Par contre, les clients ne sont pas encore orientés vers l’ISR.»
Vous avez ouvert une stratégie ISR dans les pays émergents. Est-il plus difficile d'appliquer les critères ISR dans ces pays?

Dans les pays émergents comme partout, ce sont les sociétés qui ont la meilleure gouvernance qui se montrent les plus solides. Par contre, les clients ne sont pas encore orientés vers l'ISR – ils le sont très peu en Corée du Sud ou en Chine. Toutefois, en Chine, un mouvement se dessine avec la lutte contre la pollution et la volonté d'éviter les tensions sociales. Il est normal que la Chine ait d'abord privilégié la croissance à tout prix mais le revirement est inévitable.

L'Europe et plus particulièrement la Suisse restent-elles des priorités pour votre développement?

Nous fêtons notre 20e anniversaire en Europe et 95% de nos actifs sont européens. Notre présence en Suisse, depuis 17 ans, est historique. Le marché suisse représente 2300 milliards de francs d'investissement donc 1500 milliards de francs d'investissement institutionnel. C'est l'un des marchés les plus avancés en termes de fonds de pension et de banques privées.
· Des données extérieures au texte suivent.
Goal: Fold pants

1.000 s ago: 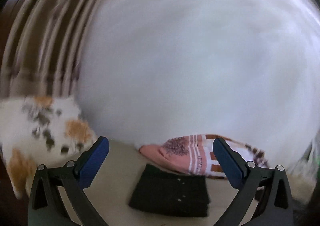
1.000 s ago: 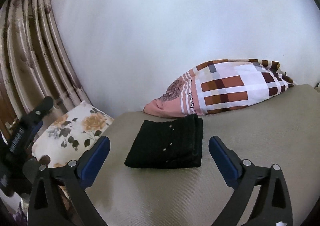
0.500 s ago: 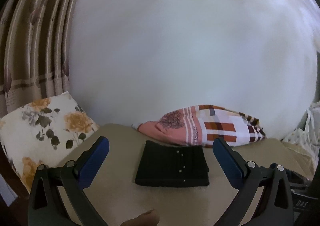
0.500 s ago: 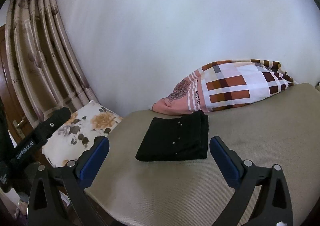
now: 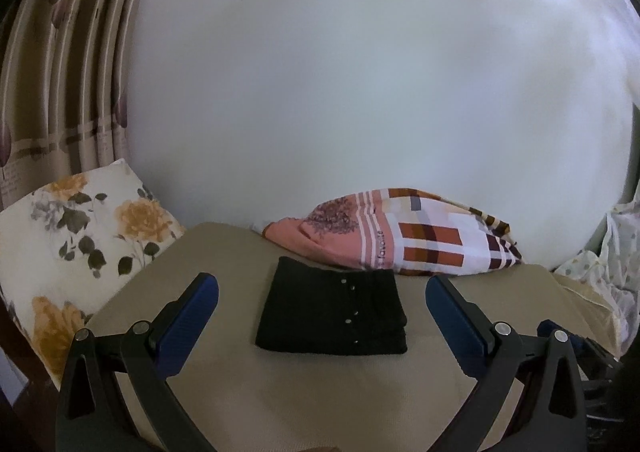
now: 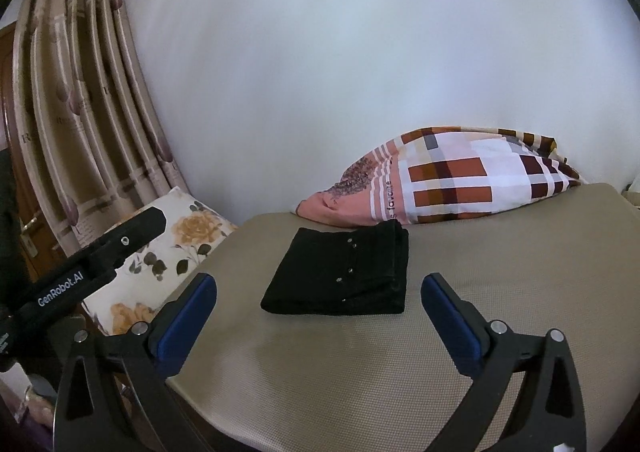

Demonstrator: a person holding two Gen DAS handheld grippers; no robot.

Il représente, pour ce qui nous concerne, une croissance importante sur les deux dernières années avec une augmentation de la masse sous gestion de 15% par an sur 2016 et 2017, soit aujourd'hui environ 3 milliards de francs dont la moitié auprès des fonds de pension et l'autre auprès des distributeurs. Depuis la reprise par New York Life, fin 2015, les investisseurs suisses ont fait mieux que nous conserver leur confiance.

La Suisse est-elle un réel leader dans le domaine de l'investissement responsable?

Oui, la Suisse est très en avance dans ce domaine. Grâce à sa stabilité, à sa neutralité, à la qualité de sa gouvernance, elle est très audible sur ce message. C'est notamment vrai dans le champ de la microfinance. Je suis personnellement au board de BlueOrchard avec lequel nous avons fondé et promu l'un des tous premiers et des plus gros fonds du domaine en 2001. BlueOrchard est l'une des références mondiales de ce type d'activité.